Faut-il encore présenter Roger Bichelberger ? Dans une République des Lettres digne de ce nom, la réponse serait négative. Un sondage à la sortie des églises de France et de Navarre devrait confirmer cette reconnaissance. Et pourtant, ô combien est désespérant le constat ! Barrès, en son temps, pleurait l’état de délabrement de nos églises, qu’en est-il aujourd’hui de nos bibliothèques poussiéreuses, de l’écho réservé par la Fille aînée de l’Eglise à ses porte-drapeaux ? Très attaché à la Vierge Marie l’auteur, « chrétien qui écrit » et non « écrivain chrétien », a publié une dizaine d’essais de spiritualité et de recueils de prières, ainsi qu’une vingtaine de romans.
Une vie passée à écrire sur les gens, l’amour, la nature, Dieu et la Lorraine. Bichelberger est le type même de l’artisan besogneux, inscrivant son œuvre dans le temps. Témoin de nos nuits, de nos errances, de la fragilité de nos existences, d’un quotidien pas toujours très glorieux, d’une humilité à conquérir.
Dans ce dernier livre, sorte d’autobiographie spirituelle voire de testament, se dessine le portrait d’un homme simple, d’un baptisé engagé dans la vie de la Cité, au plus près de l’Evangile. S’il porte en lui l’innocence de ses personnages ou la naïveté des chrétiens dits « de gauche », sa vie et la conformité d’icelle avec les préceptes de notre sainte mère l’Eglise en font un éveilleur de conscience, une âme vaillante. Un porteur de vérité avançant calme et droit dans les tempêtes d’une vie riche de rencontres, de joies mais aussi et surtout de doutes, de souffrances, d’incompréhensions. Un écrivain d’une époque, celle de Vatican II, des espoirs qu’elle fait naître. Une écriture qui privilégie la réflexion et la profondeur. La qualité d’âme et l’émotion pour traiter du mal, de l’amour rédempteur face aux êtres précipités dans le chaos, l’acte de « kénose » de Dieu dans l’humanité. Percevoir au quotidien l’invisible dans le visible.
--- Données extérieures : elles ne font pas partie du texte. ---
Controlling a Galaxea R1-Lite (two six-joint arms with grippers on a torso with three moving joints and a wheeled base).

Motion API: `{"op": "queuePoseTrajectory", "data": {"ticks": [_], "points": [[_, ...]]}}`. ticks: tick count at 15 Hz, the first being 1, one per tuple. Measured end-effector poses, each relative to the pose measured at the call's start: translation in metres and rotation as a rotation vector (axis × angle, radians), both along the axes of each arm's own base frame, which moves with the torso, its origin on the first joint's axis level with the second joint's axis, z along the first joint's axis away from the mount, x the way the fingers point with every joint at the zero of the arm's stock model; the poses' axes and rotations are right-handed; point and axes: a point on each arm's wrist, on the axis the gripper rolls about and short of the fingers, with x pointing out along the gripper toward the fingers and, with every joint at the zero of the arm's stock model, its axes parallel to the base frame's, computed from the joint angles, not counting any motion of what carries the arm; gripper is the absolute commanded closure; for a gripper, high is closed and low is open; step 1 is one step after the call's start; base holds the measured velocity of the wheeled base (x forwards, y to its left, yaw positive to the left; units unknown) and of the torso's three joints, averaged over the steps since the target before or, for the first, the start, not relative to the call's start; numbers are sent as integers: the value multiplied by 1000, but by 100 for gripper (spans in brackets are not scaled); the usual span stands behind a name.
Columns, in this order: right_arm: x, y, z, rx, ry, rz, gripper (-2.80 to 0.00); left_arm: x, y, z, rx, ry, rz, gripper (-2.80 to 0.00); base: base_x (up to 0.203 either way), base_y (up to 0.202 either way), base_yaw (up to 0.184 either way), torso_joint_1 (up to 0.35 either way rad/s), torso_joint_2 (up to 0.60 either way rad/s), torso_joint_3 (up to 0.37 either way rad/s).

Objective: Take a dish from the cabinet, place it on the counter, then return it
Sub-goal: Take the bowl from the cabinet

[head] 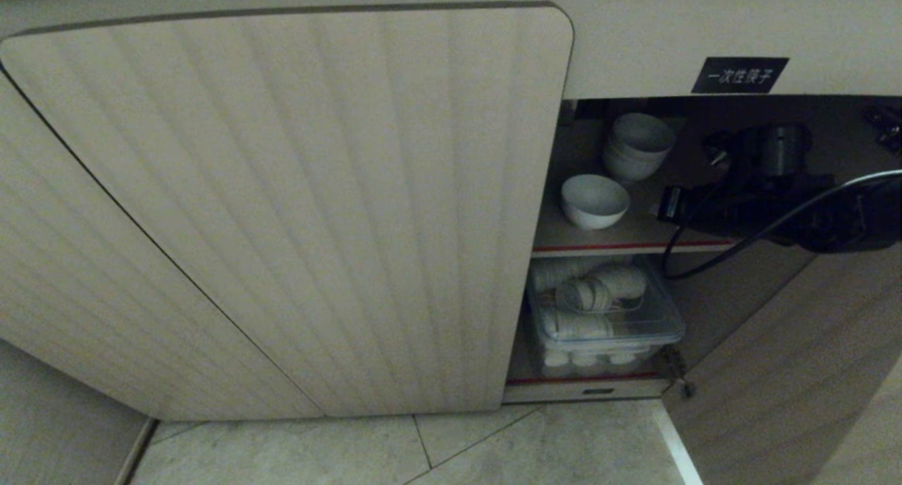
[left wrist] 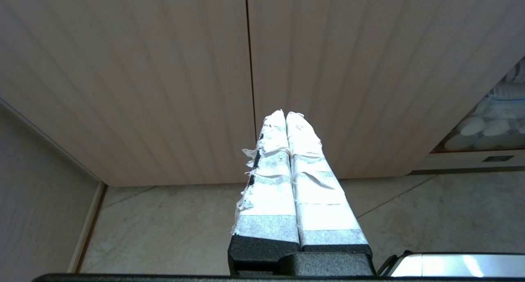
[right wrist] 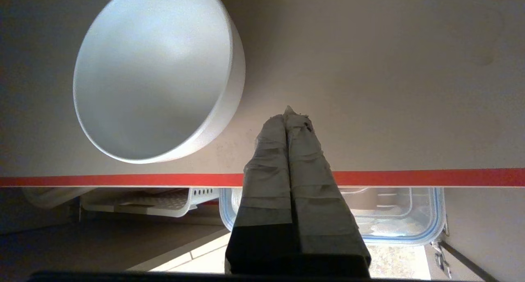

Son éducation chez les pères marianistes y est pour beaucoup : faire naître le merveilleux des existences simples et tendre vers la métanoïa. Ses lectures également, et des auteurs comme Mauriac, Bernanos, Julien Green, Daniel-Rops mais aussi et surtout Bourbon Busset, l’aristocrate écrivain, ou son amitié pour Andrée Chédid et l’immense José Cabanis. Comme le reconnaît l’auteur, la grâce de la pauvreté lui a été offerte pour le préserver du risque de ce qu’Olivier Clément, le théologien orthodoxe français, appelle le « somnambulisme ordinaire », pour lui permettre de vivre en état d’éveil, de disponibilité : « Si j’avais été riche, voyez-vous, jamais je ne serais devenu le mendiant de fleurs que j’ai été. J’ai eu beaucoup de chance en naissant pauvre, juste assez pour pouvoir dire avec Jean Chrysostome ces mots repris par Taizé en un refrain connu : “Ô pauvreté, source de richesse”… »
Patrick Wagner – Présent
Roger Bichelberger, Si j’avais été riche, Editions Salvator, 184 pages, 18,50 euros, 2016.